Microdissection TESE vs conventional TESE.
The overall mean reported frequency of sexual activity per month was 3.6 ± 2.6 times (range 0–15). We examined the rate of sexual activity per month using 4 groups: 18% (n = 41) reported 0–1 times/month, 60% (n = 136) reported 2–4 times/month, 14% (n = 32) reported 5–8 times/month, and 8% (n = 7) reported more than 9 times/month (Figure 1). There were no significant differences in sexual activity per month between patients treated with micro-TESE (n = 152; 3.6 ± 2.6 times, range 0–15) and those treated with c-TESE (n = 74; 3.8 ± 2.6 times, range 0–12) (P = .46); between those in a first marriage (n = 193; 3.5 ± 2.5 times, range 0–15) and those who were remarried (n = 33; 4.3 ± 3.1 times, range 0–12 times) (P = .21); and between patients with Klinefelter syndrome (n = 26; 3.2 ± 2.7 times, range 0–10) and patients who underwent c-TESE (n = 74; 3.8 ± 2.6 times, range 0–12 times) (P = .33) (Figure 2). Marriage duration was negatively correlated with sexual activity (r = −0.23; P < .01), but patient age, partner age, marriage type, testicular volume, and serum total testosterone concentration were not (Figure 3).
Figure 1.
Distribution of sexual activity per month among patients undergoing testicular sperm extraction (N = 226).
Figure 2.
Prevalence of different demographic parameters of sexual activities. (A) Testicular sperm extraction. (B) Marital status. (C) Klinefelter syndrome with micro-TESE or patient with c-TESE. c-TESE = conventional TESE; micro-TESE = microdissection TESE; TESE = testicular sperm extraction.
Figure 3.
Relationship between sexual activity per month and factors related to sexual activity (N = 226).
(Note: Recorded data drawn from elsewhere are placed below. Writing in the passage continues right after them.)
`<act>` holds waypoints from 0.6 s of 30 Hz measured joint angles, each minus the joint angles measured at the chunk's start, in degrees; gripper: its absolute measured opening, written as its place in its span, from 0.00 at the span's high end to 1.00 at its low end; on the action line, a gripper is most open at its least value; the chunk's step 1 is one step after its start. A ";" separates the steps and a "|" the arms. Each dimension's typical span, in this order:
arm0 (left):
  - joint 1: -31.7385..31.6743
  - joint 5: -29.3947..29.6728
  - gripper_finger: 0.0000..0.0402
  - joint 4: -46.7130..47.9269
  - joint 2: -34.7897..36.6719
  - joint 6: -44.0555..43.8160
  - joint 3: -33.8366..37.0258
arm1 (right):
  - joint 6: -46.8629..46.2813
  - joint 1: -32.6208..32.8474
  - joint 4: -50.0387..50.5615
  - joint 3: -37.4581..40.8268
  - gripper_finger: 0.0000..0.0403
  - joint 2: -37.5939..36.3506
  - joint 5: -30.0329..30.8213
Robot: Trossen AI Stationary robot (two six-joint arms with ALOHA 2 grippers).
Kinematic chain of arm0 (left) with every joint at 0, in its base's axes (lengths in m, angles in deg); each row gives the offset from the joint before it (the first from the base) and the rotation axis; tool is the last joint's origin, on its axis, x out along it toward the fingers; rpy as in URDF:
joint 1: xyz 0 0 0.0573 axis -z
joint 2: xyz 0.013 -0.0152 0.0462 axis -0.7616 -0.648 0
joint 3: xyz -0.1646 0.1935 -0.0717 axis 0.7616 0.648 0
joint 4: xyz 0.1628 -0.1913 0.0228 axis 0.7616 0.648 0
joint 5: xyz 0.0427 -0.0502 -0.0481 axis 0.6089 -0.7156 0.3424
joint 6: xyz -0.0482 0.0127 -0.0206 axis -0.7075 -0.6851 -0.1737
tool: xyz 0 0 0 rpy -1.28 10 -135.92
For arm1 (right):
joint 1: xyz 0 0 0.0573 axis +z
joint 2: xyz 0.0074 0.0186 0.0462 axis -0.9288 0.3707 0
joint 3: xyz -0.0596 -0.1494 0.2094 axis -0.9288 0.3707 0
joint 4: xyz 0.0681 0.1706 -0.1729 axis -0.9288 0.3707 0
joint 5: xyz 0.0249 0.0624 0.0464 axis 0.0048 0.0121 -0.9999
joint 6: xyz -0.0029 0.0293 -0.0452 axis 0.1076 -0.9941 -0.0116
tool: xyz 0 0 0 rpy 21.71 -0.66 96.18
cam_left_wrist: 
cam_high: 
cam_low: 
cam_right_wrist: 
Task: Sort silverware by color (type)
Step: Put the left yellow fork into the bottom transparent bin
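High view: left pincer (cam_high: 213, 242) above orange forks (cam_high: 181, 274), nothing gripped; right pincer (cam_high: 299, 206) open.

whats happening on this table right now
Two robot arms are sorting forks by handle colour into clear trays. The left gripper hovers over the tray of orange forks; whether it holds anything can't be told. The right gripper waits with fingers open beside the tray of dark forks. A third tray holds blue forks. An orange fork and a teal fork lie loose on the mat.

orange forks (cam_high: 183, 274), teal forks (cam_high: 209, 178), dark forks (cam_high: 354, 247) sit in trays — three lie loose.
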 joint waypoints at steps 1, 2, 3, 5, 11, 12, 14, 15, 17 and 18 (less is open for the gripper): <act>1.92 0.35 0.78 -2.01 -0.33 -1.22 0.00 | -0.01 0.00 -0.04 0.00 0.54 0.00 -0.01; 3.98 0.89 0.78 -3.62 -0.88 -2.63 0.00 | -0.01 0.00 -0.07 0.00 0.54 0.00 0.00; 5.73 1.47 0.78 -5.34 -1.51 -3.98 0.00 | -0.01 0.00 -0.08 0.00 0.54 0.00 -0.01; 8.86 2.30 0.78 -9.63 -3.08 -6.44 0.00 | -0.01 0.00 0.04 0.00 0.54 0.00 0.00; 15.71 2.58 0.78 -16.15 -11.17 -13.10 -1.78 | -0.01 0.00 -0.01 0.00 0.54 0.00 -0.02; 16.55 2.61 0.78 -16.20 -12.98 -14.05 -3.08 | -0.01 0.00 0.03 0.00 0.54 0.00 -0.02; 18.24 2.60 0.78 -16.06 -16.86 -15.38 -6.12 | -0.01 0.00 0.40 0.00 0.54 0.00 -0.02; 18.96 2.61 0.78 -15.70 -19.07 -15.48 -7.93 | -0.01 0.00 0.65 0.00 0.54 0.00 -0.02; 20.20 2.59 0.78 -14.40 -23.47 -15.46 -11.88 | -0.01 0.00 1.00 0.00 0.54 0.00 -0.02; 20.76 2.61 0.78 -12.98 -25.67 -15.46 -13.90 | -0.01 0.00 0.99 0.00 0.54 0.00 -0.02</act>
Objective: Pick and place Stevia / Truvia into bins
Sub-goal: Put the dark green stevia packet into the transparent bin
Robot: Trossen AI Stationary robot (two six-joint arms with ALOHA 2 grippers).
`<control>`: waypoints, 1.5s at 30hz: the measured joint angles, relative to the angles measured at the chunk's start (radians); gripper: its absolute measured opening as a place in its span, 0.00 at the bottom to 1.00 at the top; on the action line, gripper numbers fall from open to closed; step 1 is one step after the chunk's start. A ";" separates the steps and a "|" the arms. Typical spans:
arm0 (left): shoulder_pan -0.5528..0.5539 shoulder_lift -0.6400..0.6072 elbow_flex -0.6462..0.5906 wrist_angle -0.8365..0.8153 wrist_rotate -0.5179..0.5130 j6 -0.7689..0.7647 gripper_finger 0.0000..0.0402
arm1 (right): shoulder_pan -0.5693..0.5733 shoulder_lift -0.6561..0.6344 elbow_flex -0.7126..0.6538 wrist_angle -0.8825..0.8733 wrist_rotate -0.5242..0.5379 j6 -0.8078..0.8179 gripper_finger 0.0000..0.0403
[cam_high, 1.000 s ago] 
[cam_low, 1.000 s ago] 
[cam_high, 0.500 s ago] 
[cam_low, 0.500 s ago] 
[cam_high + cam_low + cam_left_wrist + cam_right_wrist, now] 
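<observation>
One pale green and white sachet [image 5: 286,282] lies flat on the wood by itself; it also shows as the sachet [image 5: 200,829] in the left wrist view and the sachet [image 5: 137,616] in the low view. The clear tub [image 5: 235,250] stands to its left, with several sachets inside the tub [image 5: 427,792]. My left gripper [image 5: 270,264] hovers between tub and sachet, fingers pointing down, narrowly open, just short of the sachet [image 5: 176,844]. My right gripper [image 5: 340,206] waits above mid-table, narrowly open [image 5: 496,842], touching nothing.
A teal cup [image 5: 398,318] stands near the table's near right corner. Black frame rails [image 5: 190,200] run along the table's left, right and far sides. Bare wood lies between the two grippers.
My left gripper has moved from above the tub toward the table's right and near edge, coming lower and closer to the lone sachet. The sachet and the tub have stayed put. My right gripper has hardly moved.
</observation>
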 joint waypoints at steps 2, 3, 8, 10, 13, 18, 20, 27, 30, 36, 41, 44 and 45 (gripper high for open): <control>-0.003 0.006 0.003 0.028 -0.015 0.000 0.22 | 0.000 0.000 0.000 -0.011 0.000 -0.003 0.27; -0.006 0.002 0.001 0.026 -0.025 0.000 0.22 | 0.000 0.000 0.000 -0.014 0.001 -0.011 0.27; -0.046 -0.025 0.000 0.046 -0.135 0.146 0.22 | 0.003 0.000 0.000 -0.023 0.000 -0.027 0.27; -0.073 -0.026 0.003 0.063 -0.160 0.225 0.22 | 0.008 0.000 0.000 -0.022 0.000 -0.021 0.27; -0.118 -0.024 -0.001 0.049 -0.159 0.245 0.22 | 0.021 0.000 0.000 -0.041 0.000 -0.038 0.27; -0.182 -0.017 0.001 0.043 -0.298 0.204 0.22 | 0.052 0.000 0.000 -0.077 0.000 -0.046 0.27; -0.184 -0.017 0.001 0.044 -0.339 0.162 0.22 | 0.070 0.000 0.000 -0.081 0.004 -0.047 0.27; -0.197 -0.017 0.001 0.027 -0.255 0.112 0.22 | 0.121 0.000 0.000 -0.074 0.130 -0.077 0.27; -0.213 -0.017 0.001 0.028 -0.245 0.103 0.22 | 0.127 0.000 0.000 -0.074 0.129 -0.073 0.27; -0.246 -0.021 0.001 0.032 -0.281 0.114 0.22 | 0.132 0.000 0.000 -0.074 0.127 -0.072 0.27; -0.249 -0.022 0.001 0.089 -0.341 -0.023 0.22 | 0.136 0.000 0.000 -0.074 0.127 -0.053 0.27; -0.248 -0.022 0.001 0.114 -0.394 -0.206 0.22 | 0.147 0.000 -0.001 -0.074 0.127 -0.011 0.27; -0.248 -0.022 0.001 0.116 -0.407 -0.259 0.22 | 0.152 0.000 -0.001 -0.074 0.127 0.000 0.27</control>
Only marriage duration had a negative correlation with sexual activity (r = −0.23; P < .01).
Among the 41 couples that reported sexual activity 0–1 times/month, regression analysis showed that marriage duration (odds ratio = 1.01; 95% CI, 1.003–1.019; P = .009) and testicular volume (odds ratio = 0.94; 95% CI, 0.88–0.99; P = .033) were significant predictors of low sexual activity (Table 2).
Table 2.
Factors influencing low sexual activity (0–1 times/month) in patients with testicular sperm extraction
| Factor | Sexual activity/month |
OR | 95% CI | P value | |
|---|---|---|---|---|---|
| 2 or more times (n = 185) | 0–1 times (n = 41) | ||||
| Patient’s age (y), median (IQR) | 34 (23.0–67.0) | 37 (24.0–58.0) | 1.04 | 0.97–1.11 | .29 |
| Partner’s age (y), median (IQR) | 33 (23.0–43.0) | 34 (24.0–44.0) | 0.98 | 0.88–1.09 | .69 |
| Marriage type, n | 0.64 | 0.19–2.19 | .48 | ||
| First marriage | 157 | 36 | |||
| Remarried | 28 | 5 | |||
| Marriage duration (mo), median (IQR) | 33 (1.0–192) | 72 (8–138) | 1.011 | 1.003–1.02 | .009 |
| Testicular volume (mL), median (IQR) | 14.0 (1.0–26.0) | 10.0 (3.0–24.0) | 0.935 | 0.88–0.995 | .033 |
| Serum testosterone (ng/mL), median (IQR) | 4.0 (0.27–13.4) | 3.75 (0.11–9.87) | 1.082 | 0.90–1.31 | .41 |
IQR = inter quartile range; OR = odds ratio.
Discussion
Here we assessed sexual activity among Japanese couples with male factor infertility undergoing TESE. We found that the mean frequency of sexual activity of couples treated with TESE was 3.6 ± 2.6 times per month (range 0–15), and only marriage duration showed a negative correlation with sexual activity (r = −0.23; P < .01). Our survey revealed that among couples that wished for a baby in the context of a male infertility factor, patient age, testicular volume, and total testosterone concentration did not affect sexual activity. To our knowledge, this is the first report to investigate the sexual activity of male patients undergoing TESE.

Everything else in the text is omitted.